Title: On a Sunbeam
Author/artist: Tillie Walden
Release Date: October 2, 2018
Publisher: First Second Books
Throughout the deepest reaches of space, a crew rebuilds beautiful and broken-down structures, painstakingly putting the past together. As Mia, the newest member, gets to know her team, the story flashes back to her pivotal year in boarding school, where she fell in love with a mysterious new student. When Mia grows close to her new friends, she reveals her true purpose for joining their ship—to track down her long-lost love.
On a Sunbeam is an epic and expansive tale of discovery and regret, of exploration and impossibility, of love. Of hope and everything the future can, does, and will hold.
Mia is the newest member of a crew that travels through space repairing old structures, slowly and methodically rebuilding parts of the past. She's quiet, more than a little lost as she gets used to the work and the different personalities of the crew. Hard as nails Alma and intelligent Char. Bold and bright Jules. Mysterious and thoughtful Elliot. But it always comes back around to Mia. She has the look of someone looking for something. Through the flashback chapters, we see who she's looking for. When Mia was in school, she met a girl named Grace. Made friends with and argued with Grace. Fell in love with Grace. But then Grace left and Mia was left wondering. Where she went, if she'd ever see Grace again. The flashback chapters reveal who Mia was and is, while the chapters set in the present reveal the secrets and wonders of the universe, and what Mia must go through in order to, hopefully, find Grace again.
The art style is wonderful and expressive, full of detail. The different expressions, Mia's frowns and Jules' smiles, Elliot's surprise and seriousness. The buildings on the repair jobs, half-crumbled and lost to time, ready to be repaired. The school, all structure and learning and adolescence. The spaceship, a curious space of family and laughter and acceptance inside something that looks like a fish. The Staircase. And the colours, the accents that change depending on when and where the story goes. The black and white that joins with the purple of the ship, the blue of the past, the pink and yellow and orange that follow events in motion. All of it is gorgeous.

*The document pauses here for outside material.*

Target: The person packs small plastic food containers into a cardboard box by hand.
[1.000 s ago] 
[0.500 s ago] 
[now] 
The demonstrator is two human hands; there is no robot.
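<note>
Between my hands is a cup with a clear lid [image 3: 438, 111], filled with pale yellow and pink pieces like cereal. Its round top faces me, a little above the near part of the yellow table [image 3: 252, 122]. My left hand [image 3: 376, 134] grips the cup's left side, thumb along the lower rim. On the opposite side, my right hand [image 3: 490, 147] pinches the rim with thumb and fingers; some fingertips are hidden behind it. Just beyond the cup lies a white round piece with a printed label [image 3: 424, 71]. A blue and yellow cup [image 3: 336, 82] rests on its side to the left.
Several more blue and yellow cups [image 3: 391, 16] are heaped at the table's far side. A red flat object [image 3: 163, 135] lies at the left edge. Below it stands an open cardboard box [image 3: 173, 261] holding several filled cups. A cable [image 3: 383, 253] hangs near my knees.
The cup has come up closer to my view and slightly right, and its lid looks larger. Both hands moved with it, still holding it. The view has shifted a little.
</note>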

There's a wonderful, powerful moment a little more than halfway through the book that I think is so relevant right now. It has to do with respecting people who aren't like you and only acknowledging certain parts of someone (referring to the moment in which Elliot who is non-binary and uses they/them pronouns is misgendered). If you want someone to respect you, respect all of you, then you have to give them just as much respect. You don't get to pick and choose which parts, you don't get to decide what's important for someone else. Especially when it comes to how that person defines themselves, their name, their pronouns or their gender. Instead, you stop and listen. You give that person as much respect as you expect to be given, because if you give them none, you'll get none in return.
I find it hard to describe this book because, when you peel back the layers, there's so much here. There's adventure, there's determination, there's regret, there's making mistakes and righting wrongs. There's consequences that carry, that affect so much more that we ever through possible. There's love and hope, there's persistence. There's finding a family, finding a group of people who accept you, flaws and all, while you accept theirs because of the support and care they give you and you give them. There's impossibility and wonder, there's exploration. There's so much here, in each character, on each page and in each panel, in each location. And I'm sure there's more I've missed. This is an epic tale that deserves to be read.
(I received an e-galley of this title to review from First Second through NetGalley and later purchased a finished copy.)